#### What this task involves:
Return only the lines running from the first line of the listing through the one with "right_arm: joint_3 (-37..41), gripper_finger", unchanged.

#### Information:
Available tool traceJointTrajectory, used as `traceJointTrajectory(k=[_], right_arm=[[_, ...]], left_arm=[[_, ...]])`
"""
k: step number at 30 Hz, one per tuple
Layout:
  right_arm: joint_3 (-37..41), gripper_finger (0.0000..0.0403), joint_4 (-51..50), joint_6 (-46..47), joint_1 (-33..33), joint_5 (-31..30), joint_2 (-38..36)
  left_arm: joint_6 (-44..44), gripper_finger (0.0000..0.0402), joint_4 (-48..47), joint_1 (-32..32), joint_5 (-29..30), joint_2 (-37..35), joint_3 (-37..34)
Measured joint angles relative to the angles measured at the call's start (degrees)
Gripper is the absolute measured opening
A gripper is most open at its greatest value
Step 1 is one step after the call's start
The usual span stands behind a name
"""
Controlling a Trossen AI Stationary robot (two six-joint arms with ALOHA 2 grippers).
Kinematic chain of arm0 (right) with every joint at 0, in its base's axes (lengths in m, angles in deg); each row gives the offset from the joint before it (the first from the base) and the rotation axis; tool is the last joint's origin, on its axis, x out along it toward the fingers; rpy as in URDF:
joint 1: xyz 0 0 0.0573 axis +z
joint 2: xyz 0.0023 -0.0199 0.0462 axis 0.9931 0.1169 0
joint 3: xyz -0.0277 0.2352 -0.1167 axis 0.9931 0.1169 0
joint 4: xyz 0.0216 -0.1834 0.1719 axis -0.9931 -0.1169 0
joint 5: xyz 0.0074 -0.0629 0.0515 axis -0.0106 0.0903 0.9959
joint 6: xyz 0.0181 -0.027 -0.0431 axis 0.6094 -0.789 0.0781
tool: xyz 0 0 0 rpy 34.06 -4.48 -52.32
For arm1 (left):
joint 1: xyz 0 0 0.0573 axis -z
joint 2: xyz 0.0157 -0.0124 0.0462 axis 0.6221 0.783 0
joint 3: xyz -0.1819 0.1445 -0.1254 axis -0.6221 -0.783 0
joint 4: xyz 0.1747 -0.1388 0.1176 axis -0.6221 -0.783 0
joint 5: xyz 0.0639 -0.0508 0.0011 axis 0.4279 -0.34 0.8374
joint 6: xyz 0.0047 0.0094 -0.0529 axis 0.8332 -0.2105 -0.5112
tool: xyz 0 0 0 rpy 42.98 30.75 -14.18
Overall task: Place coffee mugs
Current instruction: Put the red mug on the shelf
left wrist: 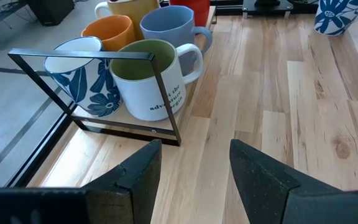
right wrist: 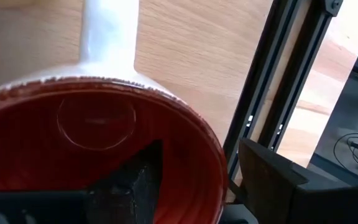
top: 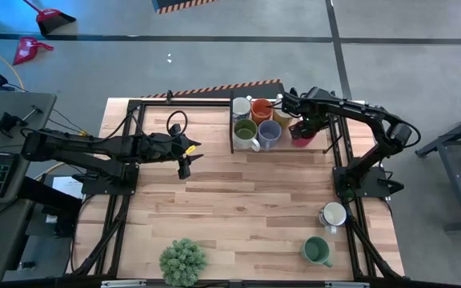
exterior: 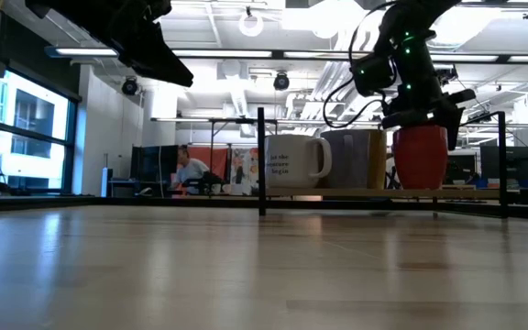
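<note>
Wooden counter point(top: 238, 200) fills the high view, with a plant point(top: 183, 261) at 6 o'clock. Six mugs point(top: 262, 122) cluster at 12 o'clock; two more mugs point(top: 326, 232) sit at 4 o'clock. Right tool point(top: 302, 128) straddles the red mug's point(top: 302, 138) rim, one finger inside, fingers apart, not clamped. Left tool point(top: 184, 164) hovers at 10 o'clock, fingers apart, empty.

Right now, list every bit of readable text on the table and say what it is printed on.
"at the adventure begin": dark print on the white mug with the olive inside, part-hidden by the black frame.
The low view shows the same mug's print, too blurred to confirm.
No other mug shows lettering.
</note>
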Motion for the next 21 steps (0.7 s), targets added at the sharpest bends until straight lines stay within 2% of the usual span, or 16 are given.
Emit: traceJointTrajectory(k=[5, 9, 13, 16, 21], right_arm=[[-2.73, 0.0189, -1.84, 0.0, 0.0, -0.05, -0.02], [-7.63, 0.0189, -5.03, 0.22, 0.0, -2.17, -0.04], [-13.65, 0.0189, -9.11, 0.19, 0.04, -1.69, -0.04], [-19.03, 0.0189, -10.94, -0.02, 0.76, -0.42, -0.1], [-24.22, 0.0189, -10.87, -4.42, 3.28, 6.0, -1.54]], left_arm=[[0.0, 0.018, -0.02, 0.0, 0.0, 0.0, 0.0], [-0.42, 0.018, -0.14, 0.0, -0.04, 0.0, 0.0], [-0.42, 0.018, -0.33, 0.0, -0.07, 0.0, 0.0], [0.0, 0.018, -0.33, 0.0, -0.07, 0.0, 0.0], [-0.02, 0.018, -0.35, 0.0, -0.02, 0.0, 0.0]])
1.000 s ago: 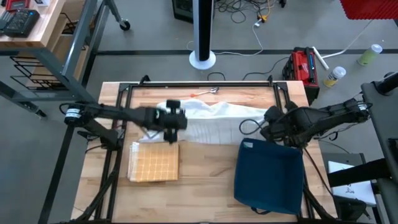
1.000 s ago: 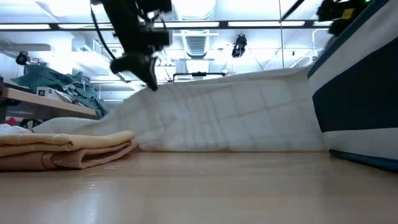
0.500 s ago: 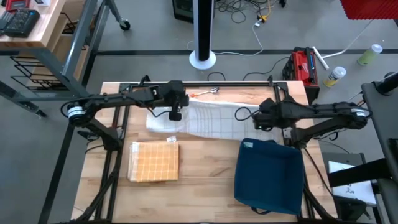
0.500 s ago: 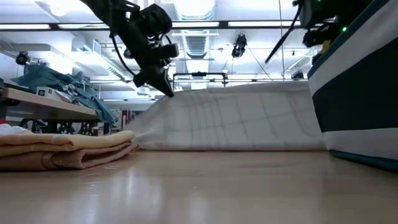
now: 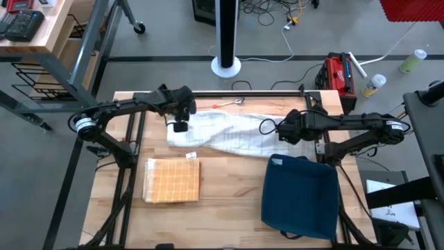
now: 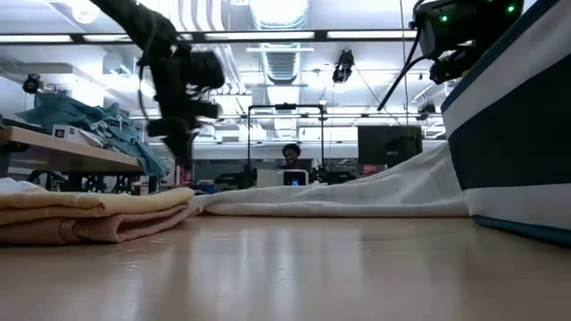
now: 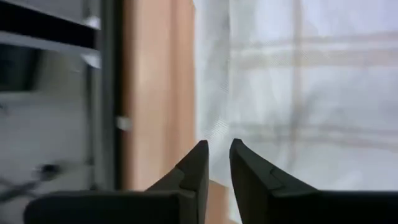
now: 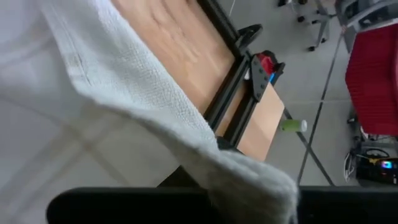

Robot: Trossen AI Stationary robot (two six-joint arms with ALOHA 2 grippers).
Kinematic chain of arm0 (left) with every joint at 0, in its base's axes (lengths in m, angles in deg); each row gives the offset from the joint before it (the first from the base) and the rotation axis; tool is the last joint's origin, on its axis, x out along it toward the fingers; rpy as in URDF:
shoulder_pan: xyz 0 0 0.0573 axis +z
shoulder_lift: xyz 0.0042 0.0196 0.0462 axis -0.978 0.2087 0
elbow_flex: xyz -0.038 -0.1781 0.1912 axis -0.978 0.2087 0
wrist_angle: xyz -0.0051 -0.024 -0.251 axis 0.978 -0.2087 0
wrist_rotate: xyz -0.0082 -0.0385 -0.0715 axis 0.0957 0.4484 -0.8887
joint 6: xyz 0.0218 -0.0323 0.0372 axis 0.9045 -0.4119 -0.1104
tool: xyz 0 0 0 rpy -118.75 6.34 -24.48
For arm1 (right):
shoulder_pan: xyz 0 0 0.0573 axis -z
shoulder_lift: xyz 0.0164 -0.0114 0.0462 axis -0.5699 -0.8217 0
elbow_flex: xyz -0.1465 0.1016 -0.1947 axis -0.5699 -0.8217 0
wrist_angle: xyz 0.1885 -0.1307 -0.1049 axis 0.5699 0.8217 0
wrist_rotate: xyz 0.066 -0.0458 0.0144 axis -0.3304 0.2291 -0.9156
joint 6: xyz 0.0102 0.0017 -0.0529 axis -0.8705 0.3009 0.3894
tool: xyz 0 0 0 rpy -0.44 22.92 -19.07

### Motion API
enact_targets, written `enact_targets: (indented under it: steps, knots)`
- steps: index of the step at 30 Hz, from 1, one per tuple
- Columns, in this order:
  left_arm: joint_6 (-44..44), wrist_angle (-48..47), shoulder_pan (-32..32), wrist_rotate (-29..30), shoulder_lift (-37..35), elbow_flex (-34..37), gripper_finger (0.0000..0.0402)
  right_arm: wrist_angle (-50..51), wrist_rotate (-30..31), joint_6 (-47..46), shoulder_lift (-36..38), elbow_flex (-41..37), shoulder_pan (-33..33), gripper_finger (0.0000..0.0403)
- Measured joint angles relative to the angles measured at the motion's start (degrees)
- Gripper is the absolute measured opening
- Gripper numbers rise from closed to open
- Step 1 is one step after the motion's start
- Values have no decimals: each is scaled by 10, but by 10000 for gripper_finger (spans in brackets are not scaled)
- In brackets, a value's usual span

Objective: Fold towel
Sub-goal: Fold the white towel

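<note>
— Towel [image 5: 232,133] lies spread at the far side of the table, beyond the folded tan cloth [image 5: 171,180] and the blue bin [image 5: 300,196]. Who holds it?

— Only the right gripper [image 5: 284,130], clenched on its right end. The left gripper [image 5: 180,125] hangs over the left edge, fingers parted a crack, gripping nothing.

— Best approach?

— I'd say lower the left squarely onto the corner, pinch one layer, then lift both ends evenly.
</note>
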Motion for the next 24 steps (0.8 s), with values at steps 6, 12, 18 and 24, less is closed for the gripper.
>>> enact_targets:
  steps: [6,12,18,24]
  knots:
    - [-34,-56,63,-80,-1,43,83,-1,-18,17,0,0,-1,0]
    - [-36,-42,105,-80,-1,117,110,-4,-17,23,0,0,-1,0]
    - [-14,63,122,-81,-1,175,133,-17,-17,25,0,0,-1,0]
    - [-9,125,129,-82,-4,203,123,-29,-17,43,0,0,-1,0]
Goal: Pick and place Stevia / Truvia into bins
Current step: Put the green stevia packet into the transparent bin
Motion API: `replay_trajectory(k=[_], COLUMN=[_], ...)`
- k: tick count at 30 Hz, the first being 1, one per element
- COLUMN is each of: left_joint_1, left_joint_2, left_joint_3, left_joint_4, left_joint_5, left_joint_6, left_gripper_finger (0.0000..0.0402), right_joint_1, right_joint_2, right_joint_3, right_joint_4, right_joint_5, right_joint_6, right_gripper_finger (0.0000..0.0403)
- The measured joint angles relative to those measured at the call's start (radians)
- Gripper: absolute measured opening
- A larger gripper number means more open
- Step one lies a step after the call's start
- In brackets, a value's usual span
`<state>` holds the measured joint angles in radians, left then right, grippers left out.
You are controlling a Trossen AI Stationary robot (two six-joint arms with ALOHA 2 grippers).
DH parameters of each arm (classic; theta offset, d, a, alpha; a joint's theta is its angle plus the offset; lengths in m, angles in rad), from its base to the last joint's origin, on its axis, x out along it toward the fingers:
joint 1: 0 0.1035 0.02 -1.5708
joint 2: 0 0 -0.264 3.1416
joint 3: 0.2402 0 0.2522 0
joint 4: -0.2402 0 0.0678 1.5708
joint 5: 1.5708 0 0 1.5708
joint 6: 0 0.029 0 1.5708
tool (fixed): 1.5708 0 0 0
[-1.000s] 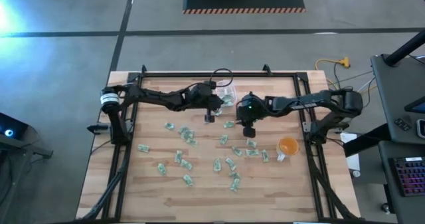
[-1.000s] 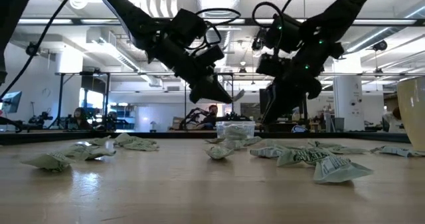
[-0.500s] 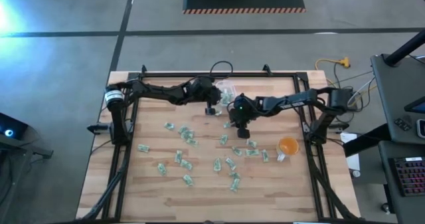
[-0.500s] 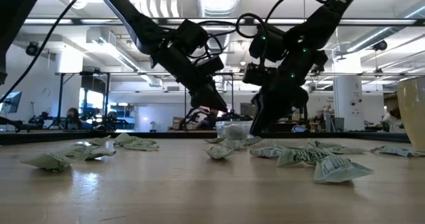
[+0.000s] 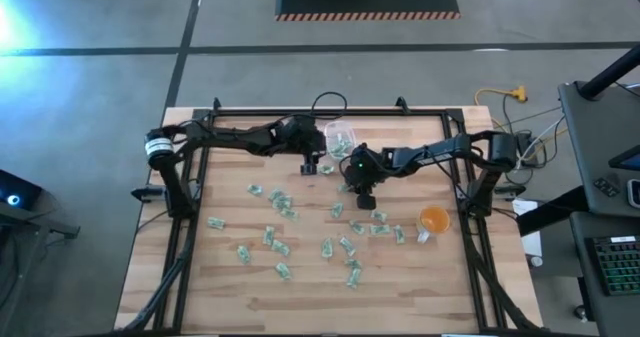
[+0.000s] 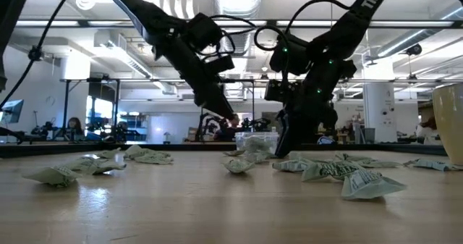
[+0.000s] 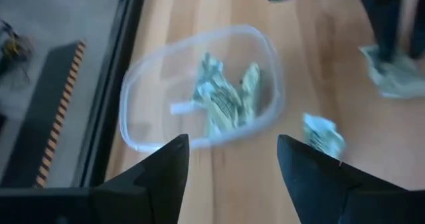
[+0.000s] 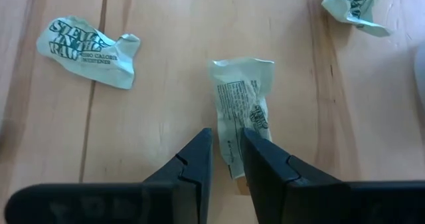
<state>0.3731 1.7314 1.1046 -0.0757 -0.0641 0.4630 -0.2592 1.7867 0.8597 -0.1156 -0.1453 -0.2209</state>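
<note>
Clear plastic tub (image 7: 199, 91) is seen near the far edge of the wooden table (image 5: 230, 277), with several green-and-white sweetener packets (image 7: 222, 98) already lying inside it. Left gripper (image 7: 229, 161) is held just above and beside the tub, fingers spread wide apart, nothing held between them. One packet (image 7: 323, 134) lies on the wood just outside the tub wall.

Right gripper (image 8: 226, 161) is positioned low over the table, close to the tub in the high view. Its fingers are nearly together, and a crumpled packet (image 8: 242, 121) is seen with its near end between the fingertips; whether it is actually pinched cannot be told. Two more packets (image 8: 93, 51) are seen nearby on the wood in the right wrist view, apart from the fingers.

Many other packets (image 5: 280, 247) are scattered across the middle of the table, well apart from the tub. An orange round cup (image 5: 433, 219) is set toward the right side of the table. People are seen in the room behind, in the low view.
</note>
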Motion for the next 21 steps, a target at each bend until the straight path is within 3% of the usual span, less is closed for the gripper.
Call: replay_trajectory(k=[10, 21], left_joint_1=[-0.052, -0.053], left_joint_2=[-0.143, -0.124], left_joint_3=[-0.047, -0.166], left_joint_4=[-0.209, -0.140], left_joint_5=[0.000, 0.033], left_joint_6=[-0.112, -0.094], left_gripper_finger=[0.0212, 0.0212], right_joint_1=[0.022, 0.096], right_joint_2=[-0.016, -0.162], right_joint_3=[0.000, -0.007], right_joint_4=[-0.053, -0.096], right_joint_5=[0.047, 0.080], right_joint_6=[-0.014, -0.020], right_gripper_finger=[0.0010, 0.0008])
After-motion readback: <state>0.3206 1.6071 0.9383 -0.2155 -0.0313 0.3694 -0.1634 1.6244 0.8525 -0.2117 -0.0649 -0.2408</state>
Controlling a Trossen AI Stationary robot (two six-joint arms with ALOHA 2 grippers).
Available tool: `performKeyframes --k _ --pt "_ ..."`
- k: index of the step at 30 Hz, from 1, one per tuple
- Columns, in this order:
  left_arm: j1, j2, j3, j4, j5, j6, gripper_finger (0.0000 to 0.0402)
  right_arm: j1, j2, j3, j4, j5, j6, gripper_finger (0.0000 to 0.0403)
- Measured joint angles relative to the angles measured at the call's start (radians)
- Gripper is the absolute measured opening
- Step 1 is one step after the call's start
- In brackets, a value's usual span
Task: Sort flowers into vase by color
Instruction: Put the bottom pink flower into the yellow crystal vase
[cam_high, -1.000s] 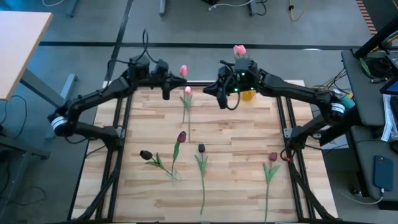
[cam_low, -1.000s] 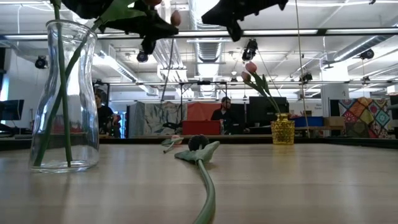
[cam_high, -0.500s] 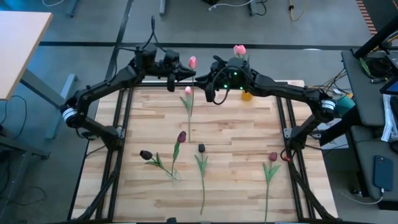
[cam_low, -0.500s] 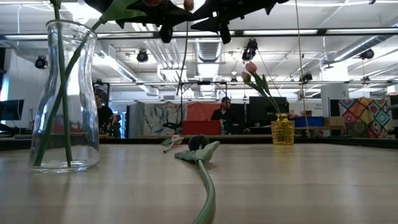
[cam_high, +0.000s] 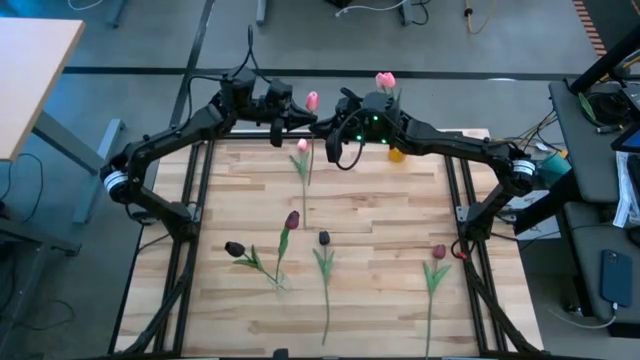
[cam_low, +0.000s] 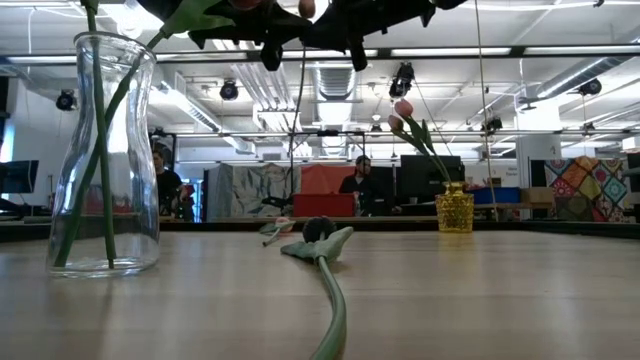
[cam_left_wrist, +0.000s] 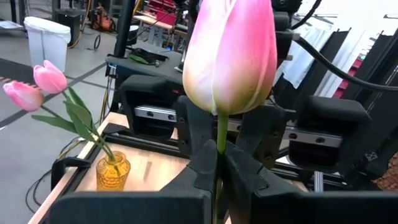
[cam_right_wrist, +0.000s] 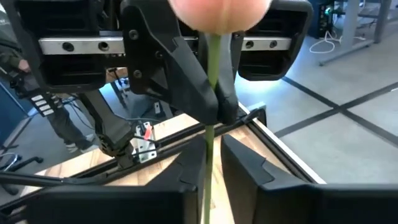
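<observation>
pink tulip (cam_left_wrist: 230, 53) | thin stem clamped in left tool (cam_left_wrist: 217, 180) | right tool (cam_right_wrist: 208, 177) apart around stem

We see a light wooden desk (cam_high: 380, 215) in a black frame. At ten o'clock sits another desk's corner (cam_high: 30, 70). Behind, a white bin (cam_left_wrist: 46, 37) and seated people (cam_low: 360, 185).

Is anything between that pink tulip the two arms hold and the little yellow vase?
Nothing visible. The pink tulip sits pinched by the left tool, with the right tool around its stem; the yellow vase stands just beyond the right arm.
</observation>
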Motion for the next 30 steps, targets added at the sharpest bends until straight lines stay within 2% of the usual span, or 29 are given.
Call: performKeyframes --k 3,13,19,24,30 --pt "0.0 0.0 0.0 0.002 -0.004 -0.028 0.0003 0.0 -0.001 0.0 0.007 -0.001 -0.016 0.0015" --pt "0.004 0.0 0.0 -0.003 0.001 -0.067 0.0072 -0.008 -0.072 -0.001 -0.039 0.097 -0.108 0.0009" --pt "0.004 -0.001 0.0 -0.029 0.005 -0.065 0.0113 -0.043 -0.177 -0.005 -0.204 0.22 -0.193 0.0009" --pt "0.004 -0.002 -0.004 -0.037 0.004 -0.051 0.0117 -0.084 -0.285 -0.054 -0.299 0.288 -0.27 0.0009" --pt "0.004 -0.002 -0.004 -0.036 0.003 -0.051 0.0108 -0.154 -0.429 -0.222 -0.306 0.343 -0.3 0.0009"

#### Result of the exercise:
Available tool traceJointTrajectory, used as `traceJointTrajectory(k=[_], right_arm=[[_, ...]], left_arm=[[_, ...]])`
"""
k: step number at 30 Hz, one per tuple
Layout:
  right_arm: joint_3 (-37..41), gripper_finger (0.0000..0.0403), joint_4 (-51..50), joint_6 (-46..47), joint_1 (-33..33), joint_5 (-31..30), joint_2 (-38..36)

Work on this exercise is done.